The complicity of big banks in colluding with a government and a police force that are so intent on intimidation and in seeding fear shows us all just who they view as acceptable collateral damage in their project of protecting capital. And to whom we, as leftists, must be all the more committed in our solidarity.
In the diaspora, we must refuse to be used as a racial wedge between our Black and Brown siblings of color. We must see our struggles as interconnected with our neighbours’. We advocate against the violent act of eviction, especially during a pandemic and as the clock runs out on New York eviction protections. We know that the policing tactics in Hong Kong and the US may have different historical roots, but they are intertwined, as is the “counter-terrorism” rhetoric used by the NYPD, the national security laws of Hong Kong and China, and the Philippine Anti-Terrorism Act.

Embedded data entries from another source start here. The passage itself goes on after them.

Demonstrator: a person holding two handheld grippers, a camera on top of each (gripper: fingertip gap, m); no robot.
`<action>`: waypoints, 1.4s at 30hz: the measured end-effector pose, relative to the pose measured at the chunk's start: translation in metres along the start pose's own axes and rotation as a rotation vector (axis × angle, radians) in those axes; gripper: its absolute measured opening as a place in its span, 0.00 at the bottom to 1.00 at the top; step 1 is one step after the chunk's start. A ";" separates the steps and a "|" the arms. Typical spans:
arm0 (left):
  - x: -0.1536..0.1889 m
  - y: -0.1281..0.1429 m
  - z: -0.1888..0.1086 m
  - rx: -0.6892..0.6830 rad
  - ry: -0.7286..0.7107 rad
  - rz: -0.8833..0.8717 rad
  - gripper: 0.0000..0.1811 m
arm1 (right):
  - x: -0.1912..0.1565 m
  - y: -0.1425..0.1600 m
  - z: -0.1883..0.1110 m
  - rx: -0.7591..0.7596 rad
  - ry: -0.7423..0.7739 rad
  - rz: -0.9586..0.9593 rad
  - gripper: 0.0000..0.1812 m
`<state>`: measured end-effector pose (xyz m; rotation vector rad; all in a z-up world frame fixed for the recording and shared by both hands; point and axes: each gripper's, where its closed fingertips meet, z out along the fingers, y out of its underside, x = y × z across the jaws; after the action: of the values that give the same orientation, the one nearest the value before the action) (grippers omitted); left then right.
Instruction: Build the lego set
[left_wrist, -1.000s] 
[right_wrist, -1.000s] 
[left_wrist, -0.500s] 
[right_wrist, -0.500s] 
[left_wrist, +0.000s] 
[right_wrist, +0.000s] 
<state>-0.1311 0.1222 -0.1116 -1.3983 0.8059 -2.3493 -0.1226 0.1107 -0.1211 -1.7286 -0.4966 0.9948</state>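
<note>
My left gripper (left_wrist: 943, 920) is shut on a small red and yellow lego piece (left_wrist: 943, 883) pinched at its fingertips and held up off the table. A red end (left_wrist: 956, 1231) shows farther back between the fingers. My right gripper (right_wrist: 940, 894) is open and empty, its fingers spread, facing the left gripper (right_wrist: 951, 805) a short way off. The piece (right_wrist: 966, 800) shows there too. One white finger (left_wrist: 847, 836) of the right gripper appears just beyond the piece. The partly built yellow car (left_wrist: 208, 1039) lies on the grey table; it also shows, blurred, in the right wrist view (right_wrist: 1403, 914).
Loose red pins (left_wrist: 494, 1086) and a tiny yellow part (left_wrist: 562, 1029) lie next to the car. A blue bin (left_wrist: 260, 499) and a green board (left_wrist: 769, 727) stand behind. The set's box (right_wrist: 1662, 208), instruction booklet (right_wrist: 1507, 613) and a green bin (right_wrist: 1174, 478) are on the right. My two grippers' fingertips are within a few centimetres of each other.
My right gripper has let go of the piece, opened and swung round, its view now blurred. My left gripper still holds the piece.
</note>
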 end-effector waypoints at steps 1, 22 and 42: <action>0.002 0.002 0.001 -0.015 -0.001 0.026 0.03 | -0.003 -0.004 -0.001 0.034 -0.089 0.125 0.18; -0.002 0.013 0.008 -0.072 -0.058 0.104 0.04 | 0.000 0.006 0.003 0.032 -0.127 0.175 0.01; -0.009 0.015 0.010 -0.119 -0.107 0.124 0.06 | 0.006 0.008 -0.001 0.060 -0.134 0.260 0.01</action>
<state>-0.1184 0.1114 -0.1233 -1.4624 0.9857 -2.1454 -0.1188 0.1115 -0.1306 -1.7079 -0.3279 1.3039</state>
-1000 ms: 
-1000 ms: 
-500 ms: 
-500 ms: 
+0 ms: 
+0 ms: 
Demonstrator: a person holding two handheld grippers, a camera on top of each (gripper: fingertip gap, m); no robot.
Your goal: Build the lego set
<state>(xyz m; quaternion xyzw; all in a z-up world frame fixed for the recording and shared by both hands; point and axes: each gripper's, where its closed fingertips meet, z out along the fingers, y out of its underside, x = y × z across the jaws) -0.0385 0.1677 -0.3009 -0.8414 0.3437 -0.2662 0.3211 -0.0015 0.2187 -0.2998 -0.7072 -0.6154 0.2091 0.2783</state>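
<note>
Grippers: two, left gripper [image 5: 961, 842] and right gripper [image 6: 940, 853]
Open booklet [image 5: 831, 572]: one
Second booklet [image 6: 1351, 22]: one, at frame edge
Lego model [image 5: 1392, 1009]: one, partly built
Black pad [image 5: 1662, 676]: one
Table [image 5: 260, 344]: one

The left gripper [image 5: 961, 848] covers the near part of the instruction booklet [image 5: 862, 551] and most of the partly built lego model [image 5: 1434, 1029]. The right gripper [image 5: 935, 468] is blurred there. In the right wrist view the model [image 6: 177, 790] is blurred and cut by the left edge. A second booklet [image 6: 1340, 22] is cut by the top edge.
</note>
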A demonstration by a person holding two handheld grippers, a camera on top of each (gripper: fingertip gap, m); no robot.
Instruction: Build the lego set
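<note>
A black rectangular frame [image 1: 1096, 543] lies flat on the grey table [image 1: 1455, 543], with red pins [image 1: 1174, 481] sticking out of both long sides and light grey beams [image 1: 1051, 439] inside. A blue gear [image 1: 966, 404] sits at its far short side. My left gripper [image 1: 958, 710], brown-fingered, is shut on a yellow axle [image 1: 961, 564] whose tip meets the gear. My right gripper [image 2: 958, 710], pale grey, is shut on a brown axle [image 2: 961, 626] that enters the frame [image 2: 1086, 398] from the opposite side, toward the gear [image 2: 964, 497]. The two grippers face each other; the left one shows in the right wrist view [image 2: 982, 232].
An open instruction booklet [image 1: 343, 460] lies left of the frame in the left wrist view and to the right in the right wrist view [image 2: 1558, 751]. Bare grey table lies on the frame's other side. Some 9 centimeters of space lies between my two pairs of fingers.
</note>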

Our experience with the cruel absurdity of white elephant projects—like the building of artificial islands between Hong Kong Island and Lantau Island, ostensibly to solve the housing crisis in Hong Kong—makes our solidarity with Flushing residents even more imperative. It is transnational capital by way of wealthy Chinese American developers, with a 100 million dollar loan from the Bank of China, in concert with complicit City Council members that is rapidly escalating the gentrification in the neighbourhood. We unequivocally amplify the demands of Flushing coalitions for “more affordable housing, sanitation services, schools, senior and youth centers, union jobs and green spaces.”
In a landscape shaped by competing empires and powers, Good Neighbour Church lives out their answer: solidarity on the frontlines and with the most vulnerable members of society. Their work of justice calls us to build our solidarity with the working class, the shelterless, the imprisoned, and all oppressed people of the world. We know that our strength is found in community with each other, that our liberation is bound up with yours, and that none of us are free until all of us are free.
Today, we choose and we demand a better world together. We demand that HSBC unfreezes immediately all relevant accounts of Ted Hui, Roy Chan, and Good Neighbour North District Church. We call for the global boycott of HSBC and the withdrawal of funds. We demand an explanation for the freezing of accounts. We call for the signing of Good Neighbour’s global petition. We demand that the police drop all charges. We demand an independent inquiry into the Hong Kong Police Force, the release of all arrested protesters, and the abolition of all police everywhere.